When Telsa started selling the standard range Model 3 back in 2019 they were losing money on each of those vehicles even at 2019 prices which is why it was taken off-menu and eventually killed off. So we can extrapolate from that info the cost to produce and deliver at that time was about $36k per vehicle, now add in the raw material costs increases and it’s entirely unsurprising that costs had to rise.

All car manufacturers have seen price increases of raw materials with supply chain and war impacts. A good chunk of raw battery materials were and still are sourced from Russia and Ukraine which alone has a huge impact.
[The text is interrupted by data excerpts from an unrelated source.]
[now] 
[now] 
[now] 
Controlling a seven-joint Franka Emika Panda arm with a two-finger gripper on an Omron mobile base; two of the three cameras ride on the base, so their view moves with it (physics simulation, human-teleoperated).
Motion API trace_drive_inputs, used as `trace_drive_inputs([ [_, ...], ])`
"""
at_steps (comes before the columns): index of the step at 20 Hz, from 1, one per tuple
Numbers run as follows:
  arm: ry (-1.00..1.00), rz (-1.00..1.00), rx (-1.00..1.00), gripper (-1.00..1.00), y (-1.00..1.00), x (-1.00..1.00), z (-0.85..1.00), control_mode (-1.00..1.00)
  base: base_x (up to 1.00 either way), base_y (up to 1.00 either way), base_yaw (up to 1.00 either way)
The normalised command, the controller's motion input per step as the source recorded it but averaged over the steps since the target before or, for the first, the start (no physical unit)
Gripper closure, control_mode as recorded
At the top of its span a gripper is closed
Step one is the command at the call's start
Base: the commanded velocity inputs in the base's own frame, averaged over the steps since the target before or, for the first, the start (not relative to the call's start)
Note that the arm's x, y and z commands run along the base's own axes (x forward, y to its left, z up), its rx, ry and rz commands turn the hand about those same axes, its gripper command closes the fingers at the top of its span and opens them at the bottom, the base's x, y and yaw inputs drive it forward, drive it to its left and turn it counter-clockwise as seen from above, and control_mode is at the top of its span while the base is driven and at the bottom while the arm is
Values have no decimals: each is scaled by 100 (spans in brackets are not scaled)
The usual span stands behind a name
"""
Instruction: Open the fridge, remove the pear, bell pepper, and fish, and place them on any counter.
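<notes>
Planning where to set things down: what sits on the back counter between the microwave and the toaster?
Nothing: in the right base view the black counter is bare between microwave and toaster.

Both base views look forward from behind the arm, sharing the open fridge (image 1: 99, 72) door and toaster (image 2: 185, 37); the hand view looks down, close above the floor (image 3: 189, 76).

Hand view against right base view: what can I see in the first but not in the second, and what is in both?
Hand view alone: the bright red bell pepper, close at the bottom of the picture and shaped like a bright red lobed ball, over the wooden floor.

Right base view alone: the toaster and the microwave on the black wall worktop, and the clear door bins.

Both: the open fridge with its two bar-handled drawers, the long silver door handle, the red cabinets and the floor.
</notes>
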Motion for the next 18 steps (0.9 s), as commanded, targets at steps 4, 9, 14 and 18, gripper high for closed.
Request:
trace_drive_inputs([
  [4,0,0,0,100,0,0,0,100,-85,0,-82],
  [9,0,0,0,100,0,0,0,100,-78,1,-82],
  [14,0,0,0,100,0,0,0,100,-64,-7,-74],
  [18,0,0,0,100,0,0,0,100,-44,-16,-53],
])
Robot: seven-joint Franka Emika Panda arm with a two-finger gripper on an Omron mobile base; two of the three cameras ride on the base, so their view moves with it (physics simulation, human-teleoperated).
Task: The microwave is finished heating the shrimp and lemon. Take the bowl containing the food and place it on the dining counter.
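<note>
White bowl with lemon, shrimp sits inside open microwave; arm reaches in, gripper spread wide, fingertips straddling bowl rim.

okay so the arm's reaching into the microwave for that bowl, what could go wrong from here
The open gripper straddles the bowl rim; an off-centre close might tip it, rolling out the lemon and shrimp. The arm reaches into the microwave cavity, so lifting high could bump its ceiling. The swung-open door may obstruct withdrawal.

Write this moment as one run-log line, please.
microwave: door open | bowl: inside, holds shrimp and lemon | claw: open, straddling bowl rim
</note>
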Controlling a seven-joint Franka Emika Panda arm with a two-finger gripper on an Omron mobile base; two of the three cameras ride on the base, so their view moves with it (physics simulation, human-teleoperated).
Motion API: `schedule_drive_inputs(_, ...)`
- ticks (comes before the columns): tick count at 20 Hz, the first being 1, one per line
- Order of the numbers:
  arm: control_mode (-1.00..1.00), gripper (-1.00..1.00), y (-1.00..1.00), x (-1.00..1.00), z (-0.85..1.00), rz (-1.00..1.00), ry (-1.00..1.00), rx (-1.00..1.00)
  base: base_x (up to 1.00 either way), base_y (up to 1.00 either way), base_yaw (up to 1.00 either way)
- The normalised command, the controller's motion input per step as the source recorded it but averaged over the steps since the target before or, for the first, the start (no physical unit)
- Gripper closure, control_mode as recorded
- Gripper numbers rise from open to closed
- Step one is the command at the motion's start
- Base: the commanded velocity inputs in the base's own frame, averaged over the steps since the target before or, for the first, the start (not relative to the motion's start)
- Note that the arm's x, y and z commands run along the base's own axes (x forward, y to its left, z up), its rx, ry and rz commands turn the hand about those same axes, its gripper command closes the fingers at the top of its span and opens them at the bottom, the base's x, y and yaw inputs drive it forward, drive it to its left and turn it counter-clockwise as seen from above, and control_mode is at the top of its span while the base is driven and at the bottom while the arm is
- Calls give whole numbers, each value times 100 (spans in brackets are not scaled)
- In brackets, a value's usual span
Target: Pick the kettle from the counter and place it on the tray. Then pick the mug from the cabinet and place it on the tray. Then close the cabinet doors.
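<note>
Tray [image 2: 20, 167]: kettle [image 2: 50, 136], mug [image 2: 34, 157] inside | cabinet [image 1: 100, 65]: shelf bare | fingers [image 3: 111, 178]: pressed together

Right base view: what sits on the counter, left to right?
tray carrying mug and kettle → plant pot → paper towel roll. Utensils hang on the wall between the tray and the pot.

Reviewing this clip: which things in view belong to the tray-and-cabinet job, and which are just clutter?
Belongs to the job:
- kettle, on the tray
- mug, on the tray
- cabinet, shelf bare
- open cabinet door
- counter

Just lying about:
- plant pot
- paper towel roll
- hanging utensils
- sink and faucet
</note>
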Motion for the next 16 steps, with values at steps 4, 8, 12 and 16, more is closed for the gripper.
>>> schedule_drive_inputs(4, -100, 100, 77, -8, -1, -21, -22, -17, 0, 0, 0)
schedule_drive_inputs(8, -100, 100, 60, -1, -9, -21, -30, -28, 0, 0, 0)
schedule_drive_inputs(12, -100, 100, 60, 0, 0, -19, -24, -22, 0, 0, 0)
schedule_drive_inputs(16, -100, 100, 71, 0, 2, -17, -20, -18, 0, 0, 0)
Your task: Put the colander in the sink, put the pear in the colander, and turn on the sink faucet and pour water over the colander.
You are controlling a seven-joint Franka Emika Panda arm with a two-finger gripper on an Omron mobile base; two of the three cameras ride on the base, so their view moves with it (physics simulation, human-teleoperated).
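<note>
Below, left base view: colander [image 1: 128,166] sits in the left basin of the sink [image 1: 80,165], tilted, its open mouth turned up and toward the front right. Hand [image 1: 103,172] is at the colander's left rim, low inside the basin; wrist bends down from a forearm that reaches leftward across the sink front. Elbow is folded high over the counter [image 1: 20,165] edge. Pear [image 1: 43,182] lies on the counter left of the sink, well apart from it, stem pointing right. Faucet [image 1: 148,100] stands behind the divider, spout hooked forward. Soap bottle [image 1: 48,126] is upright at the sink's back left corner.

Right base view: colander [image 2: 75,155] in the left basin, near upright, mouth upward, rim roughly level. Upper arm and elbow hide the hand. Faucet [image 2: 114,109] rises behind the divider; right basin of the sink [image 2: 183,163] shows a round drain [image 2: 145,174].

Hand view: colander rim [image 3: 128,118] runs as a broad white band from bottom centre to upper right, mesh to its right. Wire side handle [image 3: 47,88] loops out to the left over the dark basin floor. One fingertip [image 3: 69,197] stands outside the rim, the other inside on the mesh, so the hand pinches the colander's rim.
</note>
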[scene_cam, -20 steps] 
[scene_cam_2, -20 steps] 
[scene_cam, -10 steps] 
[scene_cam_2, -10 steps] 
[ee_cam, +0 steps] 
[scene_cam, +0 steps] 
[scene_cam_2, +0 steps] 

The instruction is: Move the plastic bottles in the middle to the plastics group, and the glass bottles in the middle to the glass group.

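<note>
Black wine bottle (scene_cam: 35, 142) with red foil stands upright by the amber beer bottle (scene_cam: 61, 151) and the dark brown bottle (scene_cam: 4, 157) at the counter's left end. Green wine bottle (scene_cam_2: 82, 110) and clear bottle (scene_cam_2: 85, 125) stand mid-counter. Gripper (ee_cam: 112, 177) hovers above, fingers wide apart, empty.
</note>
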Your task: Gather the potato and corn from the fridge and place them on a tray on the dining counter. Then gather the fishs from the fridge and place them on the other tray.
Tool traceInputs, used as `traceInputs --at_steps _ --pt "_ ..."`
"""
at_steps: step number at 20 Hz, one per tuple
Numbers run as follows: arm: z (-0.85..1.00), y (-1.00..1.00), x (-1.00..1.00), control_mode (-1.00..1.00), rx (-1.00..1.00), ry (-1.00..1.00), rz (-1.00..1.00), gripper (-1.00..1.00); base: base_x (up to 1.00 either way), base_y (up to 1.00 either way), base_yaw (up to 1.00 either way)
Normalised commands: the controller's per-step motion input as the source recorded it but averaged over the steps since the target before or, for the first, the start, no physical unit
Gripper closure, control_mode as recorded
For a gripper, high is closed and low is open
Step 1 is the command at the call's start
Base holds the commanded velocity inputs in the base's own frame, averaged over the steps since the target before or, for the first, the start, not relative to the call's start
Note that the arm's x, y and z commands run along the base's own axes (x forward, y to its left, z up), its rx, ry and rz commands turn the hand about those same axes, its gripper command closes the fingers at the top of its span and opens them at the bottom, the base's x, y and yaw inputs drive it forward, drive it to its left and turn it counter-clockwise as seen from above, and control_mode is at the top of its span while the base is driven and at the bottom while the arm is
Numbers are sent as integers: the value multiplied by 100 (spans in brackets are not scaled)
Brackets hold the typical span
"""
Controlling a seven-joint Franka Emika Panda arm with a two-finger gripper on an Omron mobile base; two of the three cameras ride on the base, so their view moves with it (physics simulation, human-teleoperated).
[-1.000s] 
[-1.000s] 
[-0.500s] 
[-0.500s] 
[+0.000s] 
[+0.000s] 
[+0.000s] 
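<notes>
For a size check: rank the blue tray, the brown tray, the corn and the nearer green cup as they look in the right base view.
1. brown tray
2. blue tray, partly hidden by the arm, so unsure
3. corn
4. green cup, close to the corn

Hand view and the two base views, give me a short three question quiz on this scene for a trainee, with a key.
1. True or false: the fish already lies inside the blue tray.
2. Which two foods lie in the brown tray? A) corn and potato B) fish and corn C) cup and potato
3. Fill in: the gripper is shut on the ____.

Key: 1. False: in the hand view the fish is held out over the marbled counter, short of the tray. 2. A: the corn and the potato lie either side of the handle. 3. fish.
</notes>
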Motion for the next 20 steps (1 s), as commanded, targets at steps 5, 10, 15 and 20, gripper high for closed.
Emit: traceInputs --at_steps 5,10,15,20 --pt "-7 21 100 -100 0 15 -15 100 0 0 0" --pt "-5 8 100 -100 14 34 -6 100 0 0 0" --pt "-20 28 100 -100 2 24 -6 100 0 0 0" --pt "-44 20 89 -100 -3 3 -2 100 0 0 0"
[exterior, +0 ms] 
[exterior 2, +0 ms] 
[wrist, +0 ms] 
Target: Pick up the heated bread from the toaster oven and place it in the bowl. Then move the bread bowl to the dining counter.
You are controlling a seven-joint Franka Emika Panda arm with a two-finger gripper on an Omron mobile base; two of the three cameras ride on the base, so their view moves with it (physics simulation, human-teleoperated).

Every other start-up EV manufacturer has similar issues leading to the brouhaha over at Rivian when they upped their truck price and the Lucid also struggling for margins as they ramp. Ford stated earlier in the year they’re making no profit on the Mach E due to supply chain impacts, so this isn’t a Tesla issue alone, nor is it some malevolent corporate greed. It’s just the state of supply chains reflected in price. They absolutely will come down over time and the more Telsa do to innovate and implement in-house tech like batteries and castings the faster that will happen.